== Problem description ==
Type out every line below exactly as it reads.

════════════════

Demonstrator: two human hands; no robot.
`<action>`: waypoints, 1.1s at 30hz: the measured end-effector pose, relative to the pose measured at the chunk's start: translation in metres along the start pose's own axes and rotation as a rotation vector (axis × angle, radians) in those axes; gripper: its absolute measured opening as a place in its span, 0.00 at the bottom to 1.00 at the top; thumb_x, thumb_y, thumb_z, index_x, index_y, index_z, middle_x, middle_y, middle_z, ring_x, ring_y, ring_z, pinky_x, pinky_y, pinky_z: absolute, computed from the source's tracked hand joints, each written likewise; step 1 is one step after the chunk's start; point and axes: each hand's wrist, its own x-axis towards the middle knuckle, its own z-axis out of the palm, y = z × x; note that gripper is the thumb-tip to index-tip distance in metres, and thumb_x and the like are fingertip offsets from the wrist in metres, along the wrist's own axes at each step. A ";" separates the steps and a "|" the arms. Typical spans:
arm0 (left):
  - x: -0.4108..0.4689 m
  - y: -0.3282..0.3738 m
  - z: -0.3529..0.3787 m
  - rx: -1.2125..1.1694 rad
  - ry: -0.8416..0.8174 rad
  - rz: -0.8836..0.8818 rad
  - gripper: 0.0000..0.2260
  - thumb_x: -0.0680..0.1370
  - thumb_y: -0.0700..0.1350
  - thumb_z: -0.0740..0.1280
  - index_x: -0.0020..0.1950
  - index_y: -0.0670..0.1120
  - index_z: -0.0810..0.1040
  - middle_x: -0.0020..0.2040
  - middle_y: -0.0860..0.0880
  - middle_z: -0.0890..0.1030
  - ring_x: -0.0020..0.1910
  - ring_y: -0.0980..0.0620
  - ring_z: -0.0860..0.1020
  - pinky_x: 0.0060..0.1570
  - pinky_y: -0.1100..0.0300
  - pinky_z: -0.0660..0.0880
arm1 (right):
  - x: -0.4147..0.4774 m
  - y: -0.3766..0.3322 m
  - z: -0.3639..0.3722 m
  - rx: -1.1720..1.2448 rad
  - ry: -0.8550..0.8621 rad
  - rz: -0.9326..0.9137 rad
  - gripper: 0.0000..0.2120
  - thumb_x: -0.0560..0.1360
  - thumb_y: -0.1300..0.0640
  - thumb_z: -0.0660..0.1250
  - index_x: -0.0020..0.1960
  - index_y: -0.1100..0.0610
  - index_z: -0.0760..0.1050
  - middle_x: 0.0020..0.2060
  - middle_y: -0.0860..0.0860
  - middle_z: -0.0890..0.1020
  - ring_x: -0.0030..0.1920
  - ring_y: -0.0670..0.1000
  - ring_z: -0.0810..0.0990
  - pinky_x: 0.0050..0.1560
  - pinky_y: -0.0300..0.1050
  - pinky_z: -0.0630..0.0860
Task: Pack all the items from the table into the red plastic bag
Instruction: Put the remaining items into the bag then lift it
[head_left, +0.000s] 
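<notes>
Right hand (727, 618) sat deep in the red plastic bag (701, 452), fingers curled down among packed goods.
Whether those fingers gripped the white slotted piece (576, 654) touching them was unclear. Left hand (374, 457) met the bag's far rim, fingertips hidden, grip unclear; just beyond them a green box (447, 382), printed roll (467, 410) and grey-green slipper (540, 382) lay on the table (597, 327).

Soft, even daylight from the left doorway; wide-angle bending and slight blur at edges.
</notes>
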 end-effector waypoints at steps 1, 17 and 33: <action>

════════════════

== Worked solution ==
Demonstrator: two human hands; no robot.
`<action>`: waypoints, 1.1s at 30hz: the measured end-effector pose, relative to the pose measured at the chunk's start: translation in metres along the start pose's own axes and rotation as a rotation vector (axis × angle, radians) in those axes; gripper: its absolute measured opening as a place in its span, 0.00 at the bottom to 1.00 at the top; thumb_x, thumb_y, thumb_z, index_x, index_y, index_z, middle_x, middle_y, middle_z, ring_x, ring_y, ring_z, pinky_x, pinky_y, pinky_z: absolute, computed from the source's tracked hand joints, each written likewise; step 1 is one step after the chunk's start; point and axes: each hand's wrist, its own x-axis towards the middle knuckle, its own z-axis out of the palm, y = z × x; note that gripper is the thumb-tip to index-tip distance in metres, and thumb_x and the like are fingertip offsets from the wrist in metres, along the wrist's own axes at each step. A ";" separates the steps and a "|" the arms. Typical spans:
arm0 (left):
  - x: -0.4108..0.4689 m
  - y: -0.3282..0.3738 m
  - z: -0.3529..0.3787 m
  - rx: -1.2125..1.1694 rad
  - ry: -0.8416..0.8174 rad
  - rz: -0.8836..0.8818 rad
  - gripper: 0.0000..0.2260
  - thumb_x: -0.0680..0.1370
  - thumb_y: -0.0700..0.1350
  - thumb_z: -0.0740..0.1280
  - index_x: -0.0020..0.1950
  - index_y: -0.0670..0.1120
  - index_z: -0.0810..0.1040
  - middle_x: -0.0020..0.2040
  - middle_y: -0.0860..0.0880
  - middle_z: -0.0890..0.1030
  - ring_x: -0.0020..0.1910
  - ring_y: -0.0980..0.0620
  - ring_z: -0.0860..0.1020
  - pinky_x: 0.0060..0.1570
  - pinky_y: -0.1100..0.0300
  - pinky_z: -0.0660..0.0880
arm1 (right):
  - x: -0.4147..0.4774 m
  - y: -0.3766..0.3322 m
  - z: -0.3639..0.3722 m
  - rx: -1.1720..1.2448 rad
  - ry: -0.8550..0.8621 rad
  - rz: -0.9326..0.9137 rad
  - gripper: 0.0000..0.2120
  - thumb_x: -0.0560..0.1360
  - thumb_y: -0.1300..0.0640
  - thumb_z: -0.0660..0.1250
  - index_x: -0.0020..0.1960
  - index_y: -0.1100..0.0610
  - index_z: -0.0760..0.1050
  - middle_x: 0.0020..0.2060
  - middle_y: -0.0860..0.0860
  - middle_z: -0.0890..0.1020
  - ring_x: -0.0030..0.1920
  - ring_y: -0.0670..0.1000
  - ring_z: -0.0810..0.0990
  - pinky_x: 0.0050..0.1560
  - pinky_y: -0.0300..0.1050
  - pinky_z: -0.0630..0.0860
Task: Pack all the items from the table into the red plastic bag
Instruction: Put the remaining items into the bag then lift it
[head_left, +0.000s] 
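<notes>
Right hand (727, 618) sat deep in the red plastic bag (701, 452), fingers curled down among packed goods.
Whether those fingers gripped the white slotted piece (576, 654) touching them was unclear. Left hand (374, 457) met the bag's far rim, fingertips hidden, grip unclear; just beyond them a green box (447, 382), printed roll (467, 410) and grey-green slipper (540, 382) lay on the table (597, 327).

Soft, even daylight from the left doorway; wide-angle bending and slight blur at edges.
</notes>
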 end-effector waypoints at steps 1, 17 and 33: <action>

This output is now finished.